Iboudo was not asking for help. On the contrary, she kept telling me how proud she is of her independence. Proud to be able to provide for her family. Proud to have escaped levirate, a custom that forces widows to marry their deceased husband’s brother.
A model of success for the women of her community, she passes on her know-how and expertise. Every day, she talks about how a person’s life can change simply by having access to the right resources.
This woman’s story affected me deeply because she shows the important role of women as agents of change in their communities. Iboudo and her story are part of a powerful evidence base that will underpin Canada’s new international assistance policy. This is a policy that will tackle gender inequalities. A policy that will address the significant obstacles faced by women and girls all around the world. A policy that will recognize the active role that women and girls can and must play in society for everyone’s benefit.
Our broad-cased consultations and the important evidence support this vision of development. According to the State of World Population 2016, a report by the United Nations Population Fund (UNFPA), a 10-year-old girl’s life trajectory will be the true test of whether the 2030 Agenda (the 17 Sustainable Development Goals of the United Nations) is a success or a failure. And that trajectory is littered with pitfalls.

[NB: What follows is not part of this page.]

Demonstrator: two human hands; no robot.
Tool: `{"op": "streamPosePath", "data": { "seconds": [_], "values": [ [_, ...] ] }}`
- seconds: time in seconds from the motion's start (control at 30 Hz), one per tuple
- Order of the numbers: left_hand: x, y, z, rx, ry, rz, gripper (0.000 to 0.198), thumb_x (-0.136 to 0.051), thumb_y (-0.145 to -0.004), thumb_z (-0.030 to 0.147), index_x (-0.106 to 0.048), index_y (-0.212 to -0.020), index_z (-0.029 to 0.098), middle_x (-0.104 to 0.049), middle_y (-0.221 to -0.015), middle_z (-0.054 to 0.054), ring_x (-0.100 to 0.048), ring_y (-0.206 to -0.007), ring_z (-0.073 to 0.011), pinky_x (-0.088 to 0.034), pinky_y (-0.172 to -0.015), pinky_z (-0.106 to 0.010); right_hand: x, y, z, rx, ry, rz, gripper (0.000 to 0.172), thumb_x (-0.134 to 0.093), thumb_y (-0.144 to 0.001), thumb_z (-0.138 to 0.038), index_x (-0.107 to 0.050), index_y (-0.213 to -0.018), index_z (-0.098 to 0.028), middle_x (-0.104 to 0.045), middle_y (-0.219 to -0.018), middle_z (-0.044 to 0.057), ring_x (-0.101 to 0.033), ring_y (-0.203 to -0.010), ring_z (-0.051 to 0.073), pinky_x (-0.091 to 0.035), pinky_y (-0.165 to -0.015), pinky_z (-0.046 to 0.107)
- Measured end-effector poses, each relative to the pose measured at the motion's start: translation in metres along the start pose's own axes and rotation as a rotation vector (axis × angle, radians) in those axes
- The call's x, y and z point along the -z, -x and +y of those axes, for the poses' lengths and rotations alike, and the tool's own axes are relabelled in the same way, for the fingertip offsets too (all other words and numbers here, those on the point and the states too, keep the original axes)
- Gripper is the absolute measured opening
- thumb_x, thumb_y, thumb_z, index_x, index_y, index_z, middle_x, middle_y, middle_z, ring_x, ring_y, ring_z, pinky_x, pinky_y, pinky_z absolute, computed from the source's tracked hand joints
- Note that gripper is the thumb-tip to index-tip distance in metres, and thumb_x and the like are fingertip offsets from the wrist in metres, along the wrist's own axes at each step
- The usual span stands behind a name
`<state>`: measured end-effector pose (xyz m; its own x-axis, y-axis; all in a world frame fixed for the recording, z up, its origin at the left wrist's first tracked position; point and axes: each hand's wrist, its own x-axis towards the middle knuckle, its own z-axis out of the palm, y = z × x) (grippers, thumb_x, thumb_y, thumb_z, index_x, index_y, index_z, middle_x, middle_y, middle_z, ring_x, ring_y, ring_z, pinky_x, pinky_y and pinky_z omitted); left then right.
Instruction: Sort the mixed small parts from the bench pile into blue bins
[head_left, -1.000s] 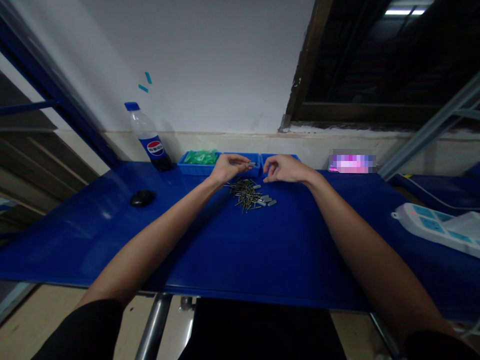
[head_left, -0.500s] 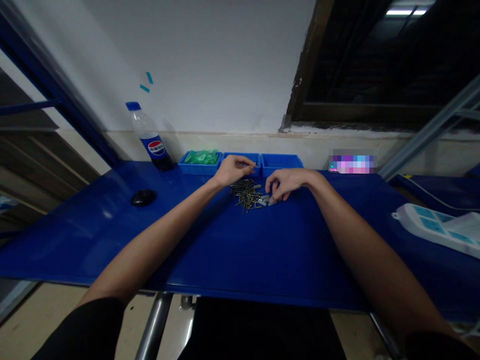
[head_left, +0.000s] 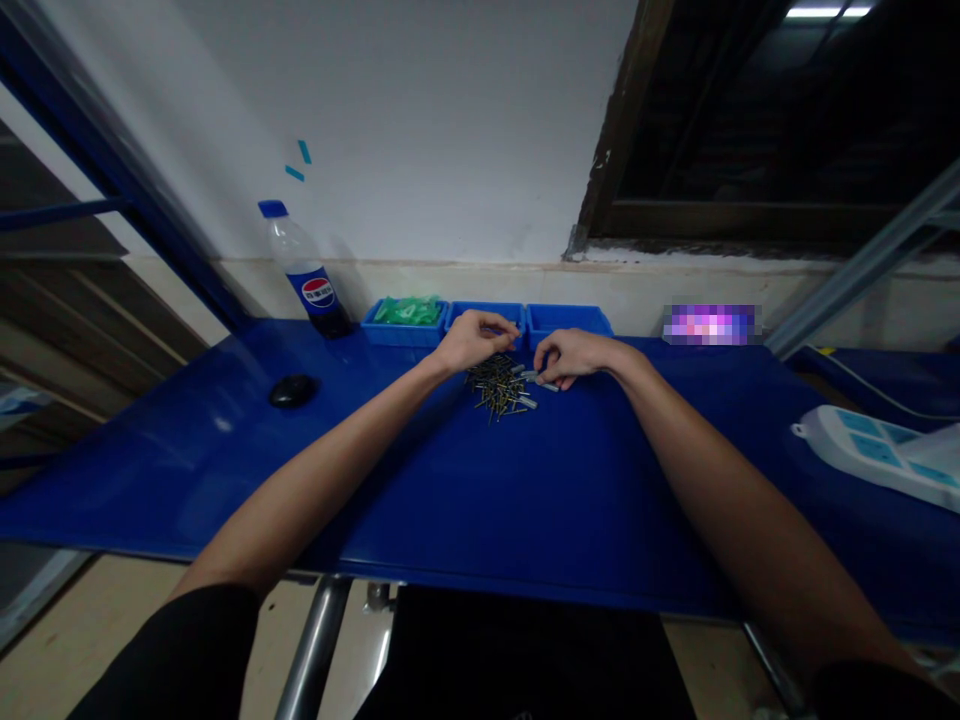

For example, we still see serious gaps in access to sexual and reproductive health services. Every year, out of desperation, an estimated 22 million women and girls endanger their lives by undergoing unsafe abortions. The same is true for access to education. Because girls are disproportionately affected by gender-based violence or early and forced marriage, 62 million teenage girls in the world do not go to school or are frequently absent. That is double the number of boys.
To make a real difference, Canada must invest strategically. We have to consider women and girls at the beginning of every process. Are they being consulted? Are they involved in decisions? Do they play a role in implementing our programs and leading in solutions? In administrative terms, the empowerment of women is not a checkbox at the bottom of a form. It is the careful application of gender analysis to every project we fund.
Like Iboudo, the 400 participants in the Léger Foundation’s project form the “first brigade of pioneers” in the fight for food security. When they are given the resources to achieve their full potential, these strong, independent, engaged women are the most powerful agents of change, development and peace. They are the pillars on which we rely to address poverty and inequality, to adapt to climate change and to enhance peace and security in the world.
In this International Development Week, I would like to thank all Canadians and our partners who are working hard to build a fairer, more inclusive, more sustainable world.
Despite the magnitude of the challenges we are facing, let’s remember, like Iboudo, that significant change is brought about by the sum of all the little victories.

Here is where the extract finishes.